You should always validate and sanitize data coming from the client before you do anything with it. Identify your use-cases and provide access to them with a clearly defined interface.
Update: To elaborate a bit about the interface you define. Say you're creating a gallery. Let's assume you have several use-cases:
Get a list of all images
Delete an image from the gallery
Upload an image to the gallery
There are different ways to do this, but the simplest way (for a beginner in PHP programming) is proably to have a PHP script for every case.
So you'll have:
imageList.php?gallery=1 that will return a list of all images in the gallery with ID 1
deleteImage.php?image=46 will delete the image with ID 46
uploadImage.php parameters will be passed via multipart POST and should be a uploaded file and the ID of the gallery where the image should be added to.
All these scripts need to make sure that they are receiving valid parameters. Eg. the ID should be a number, uploaded file needs to be checked for validity etc.
Only expose the needed functionality via your interface. This makes it much more secure and also better understandable for other users.
Like the other answers above, i agree that this is just asking for an injection attack (and probably other types). Some things that you can do to prevent that and enhance security in other ways could be the following:
1 Look for something suspicious with your response handler.
Lack of a query variable in the post, for instance, doesn't make sense, so it should just kill the process.
#$_POST["query"] or die('Restricted access');
2 Use preg_match to sanatize specific fields.
if (!preg_match("/^[a-zA-Z0-9]+$/", $_POST[query])){
die('Restricted access');
}
3 Use more fields, even if they are semi-meaningless and hidden, to add more reasons to kill the process through their absence, or lack of a certain text pattern (optional).

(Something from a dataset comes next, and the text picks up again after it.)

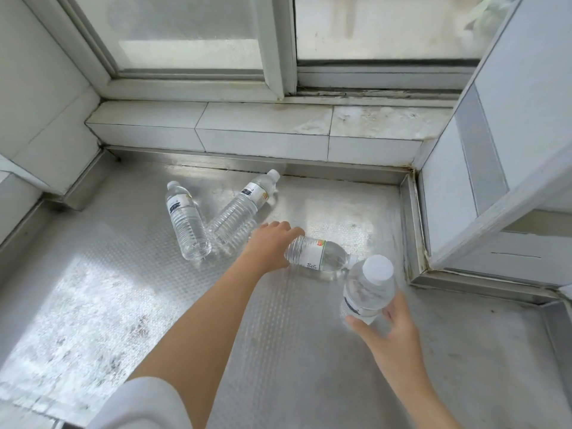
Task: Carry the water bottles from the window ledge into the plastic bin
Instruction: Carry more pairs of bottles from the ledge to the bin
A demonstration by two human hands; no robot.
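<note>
ribbed clear bottle (318, 254) under curled left hand (272, 243); right hand (393, 329) grips white-capped bottle (368, 289).

I could read nothing for certain on any of the four bottles. The far-left bottle (187, 221) carried a white label with a dark band of print, too small to make out. The bottle beside it (244, 209) had a white label with a dark mark and a yellowish patch, also illegible. The bottle lying under my left hand (268, 243), the lying bottle (318, 254), showed a white label with dark characters and a red-and-green mark, unreadable to me. The bottle held in my right hand (390, 329), the held bottle (368, 289), had a blurred label with a dark blue stripe.
</note>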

4 You shouldn't send a complete query through the POST at all. Just the elements that are necessary as input from the user. This will let you build the query in PHP and have more control of what actually makes it to the final query. Also the user doesn't need to know your table names
5 Use mysql_real_escape_string on the posted data to turn command characters into literal characters before entering data into a db. This way someone would have a last name of DROP TABLE whatever, instead of actually dropping table whatever.
$firstname = mysql_real_escape_string($_POST[fname]);
$lastname = mysql_real_escape_string($_POST[lname]);
$email = mysql_real_escape_string($_POST[email]);
$sql="INSERT INTO someTable (firstname, lastname, email)
VALUES('$firstname','$lastname','$email')";
6 Last, but not least, be creative, and find more reasons to kill your application, while at the same time giving the same die message on every die statement (once debugging is done). This way if someone is hacking you, you don't give them any feedback that they are getting through some of your obstacles.
There's always room for more security, but this should help a little.
You shouldn't trust your users so much! Always take into account, when working with Javascript, that an user could edit your calls to send what (s)he wants.
Here you are taking the query from the GET parameters and executing it without any kind of protection. How can you trust what $_GET['query'] contains? A way to do this would be to call a php page with some parameters through ajax, validate them using PHP and then execute a query built on the parameters you get, always thinking about what the values of such parameters could be.